— ABOUT THIS TASK —
Could you copy every line from the material below in which "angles" appears?
***
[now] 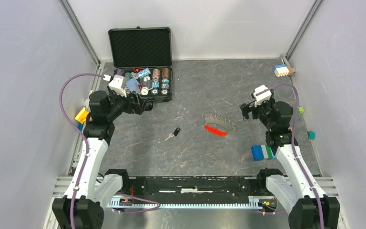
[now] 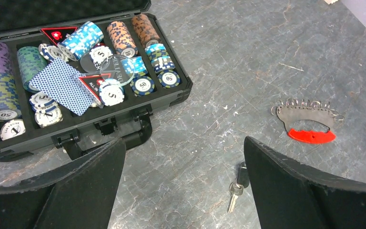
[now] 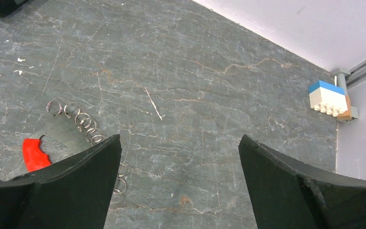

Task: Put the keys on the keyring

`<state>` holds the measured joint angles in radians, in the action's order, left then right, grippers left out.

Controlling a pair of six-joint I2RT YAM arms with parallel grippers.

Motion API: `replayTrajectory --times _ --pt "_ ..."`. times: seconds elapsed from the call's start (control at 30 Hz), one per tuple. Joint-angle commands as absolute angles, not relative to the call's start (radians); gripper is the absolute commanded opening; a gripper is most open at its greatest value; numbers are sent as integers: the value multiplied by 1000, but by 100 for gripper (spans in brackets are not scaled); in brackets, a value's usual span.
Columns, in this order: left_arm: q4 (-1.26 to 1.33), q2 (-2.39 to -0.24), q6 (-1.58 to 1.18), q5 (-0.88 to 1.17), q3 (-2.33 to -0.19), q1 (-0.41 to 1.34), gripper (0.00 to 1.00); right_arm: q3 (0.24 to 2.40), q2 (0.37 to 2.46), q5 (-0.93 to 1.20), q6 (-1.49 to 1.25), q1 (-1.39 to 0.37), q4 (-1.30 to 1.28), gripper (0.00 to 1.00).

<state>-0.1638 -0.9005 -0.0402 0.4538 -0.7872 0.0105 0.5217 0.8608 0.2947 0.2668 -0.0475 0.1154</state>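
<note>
While both grippers hang empty with jaws spread wide, the key (image 1: 173, 134) lies on the table (image 1: 195, 160) between the arms. Its long axis runs diagonally, with the blade pointing near-left and the black head far-right. The left gripper (image 1: 146, 104) is the closer one. The keyring (image 1: 218, 125) stretches crosswise just left of the right gripper (image 1: 244, 110).

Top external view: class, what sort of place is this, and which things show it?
Probably a robot lab test cell: two white-and-black robot arms bolted to a grey stone-patterned table, plain pale walls with aluminium frame posts, and practice props like an open black poker-chip case.
</note>
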Motion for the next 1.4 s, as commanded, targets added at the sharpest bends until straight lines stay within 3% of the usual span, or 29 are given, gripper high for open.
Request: replayTrajectory --times 0.0,0.47,0.83,1.03,1.13,1.37 --pt "-181 -883 -45 439 -831 5 100 557 824 322 282 -40 133 98" --pt "-207 -897 -10 530 -833 2 100 585 853 498 418 -42 31 98" --pt "-402 -995 156 525 -934 63 100 632 1041 366 521 -169 -148 99" --pt "-445 -1071 255 444 -941 244 100 699 1182 362 578 -190 -192 85" --pt "-425 -1098 248 464 -931 247 100 759 1290 380 628 -191 -249 76" --pt "-426 -1120 254 476 -919 247 100 841 1435 434 640 -193 -290 66"
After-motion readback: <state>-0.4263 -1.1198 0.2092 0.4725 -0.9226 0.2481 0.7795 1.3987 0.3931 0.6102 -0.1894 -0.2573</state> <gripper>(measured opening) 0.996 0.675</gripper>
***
— ANSWER AREA —
`<state>` holds the measured joint angles in radians, in the action's order, left then right, grippers left out.
Motion API: `replayTrajectory --times _ --pt "_ ..."`. times: seconds elapsed from the call's start (control at 30 Hz), one per tuple. Joint-angle commands as absolute angles, not relative to the call's start (radians); gripper is the absolute commanded opening; a gripper is most open at its greatest value; numbers are sent as integers: the value multiplied by 1000, but by 100 for gripper (spans in brackets are not scaled); in brackets, a value's usual span.

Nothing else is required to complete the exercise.